An employee of trusted cybersecurity firm Trend Micro has been fired after illegally accessing and selling customer data to a malicious third party.
An estimated 68,000 English-speaking customers were affected by the insider threat incident, which was disclosed by Trend Micro on Tuesday.
Trend Micro’s suspicions were first aroused in early August 2019, when customers running the company’s home security solution began reporting that they had received calls from scammers purporting to be Trend Micro support personnel.
In a statement shared on the company website, a Trend Micro spokesperson wrote: “The information that the criminals reportedly possessed in these scam calls led us to suspect a coordinated attack.”
An investigation was “immediately launched” by Trend Micro, but it wasn’t until October 2019 that the company was able to say for sure that the scam phone calls had stemmed from an insider threat.

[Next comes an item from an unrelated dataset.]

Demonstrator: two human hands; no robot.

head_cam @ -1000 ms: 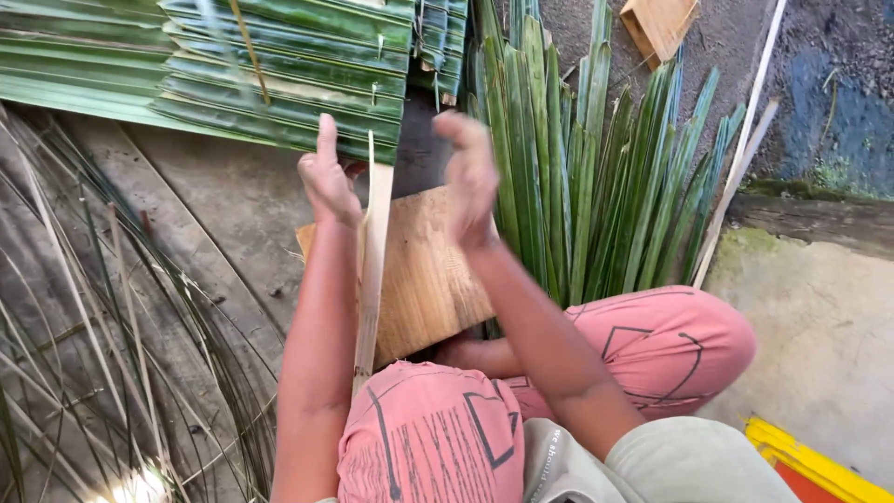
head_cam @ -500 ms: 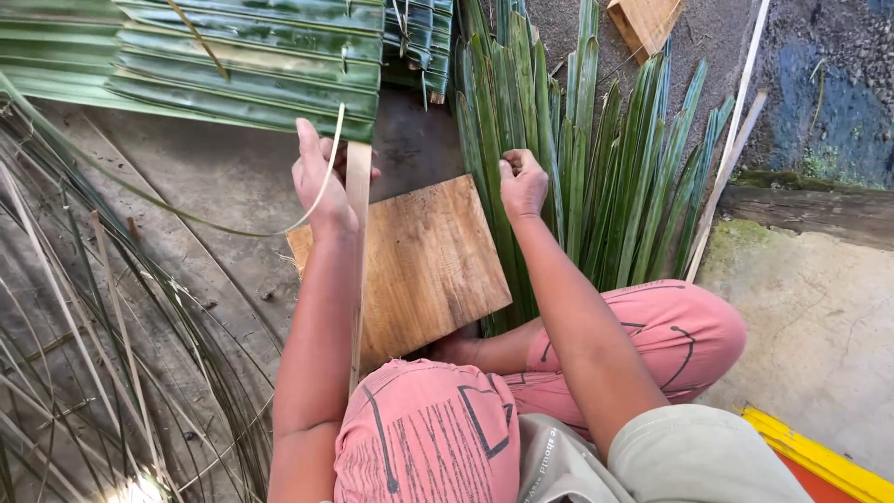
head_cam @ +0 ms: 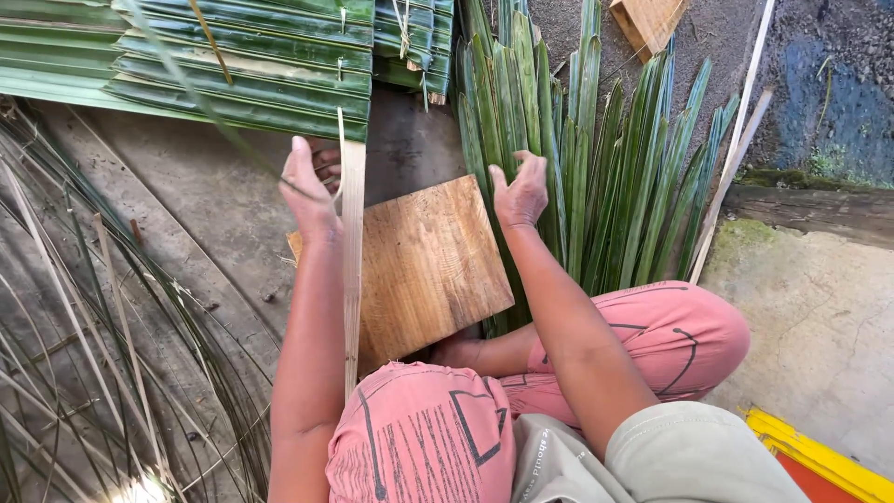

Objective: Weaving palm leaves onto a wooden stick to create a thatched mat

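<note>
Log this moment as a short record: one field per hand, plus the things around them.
left hand: raised, touching a pale thin strip that stands upright; grip unclear
right hand: raised, fingers loosely curled, holding nothing visible
board: wooden, flat on the ground between the arms
loose leaves: long, green, fanned out behind the right hand
stitched leaf panel: beyond the left hand
knees: pink trousers

A wooden board [head_cam: 424,270] lies between stacked leaves [head_cam: 251,61] behind and knees [head_cam: 670,335] in front
</note>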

Information that ended up in the hands of the criminal scammers included names, email addresses, and telephone numbers.
The identity of the malicious third party who bought the information from the rogue Trend Micro employee, and how much they paid for the stolen data, is currently unknown.
A Trend Micro spokesperson wrote: “A Trend Micro employee used fraudulent means to gain access to a customer support database that contained names, email addresses, Trend Micro support ticket numbers, and in some instances telephone numbers.
“There are no indications that any other information such as financial or credit payment information was involved, or that any data from our business or government customers was improperly accessed.”
Upon discovering the wounding betrayal by one of their own, Trend Micro immediately disabled the unauthorized account access and fired the insider threat culprit. The incident is currently under investigation by law enforcement.
In a statement released on their website, Trend Micro reminded their customers that the company never makes unsolicited phone calls to consumers.
A company spokesperson wrote: “If a support call is to be made, it will be scheduled in advance. If you receive an unexpected phone call claiming to be from Trend Micro, hang up and report the incident to Trend Micro support.”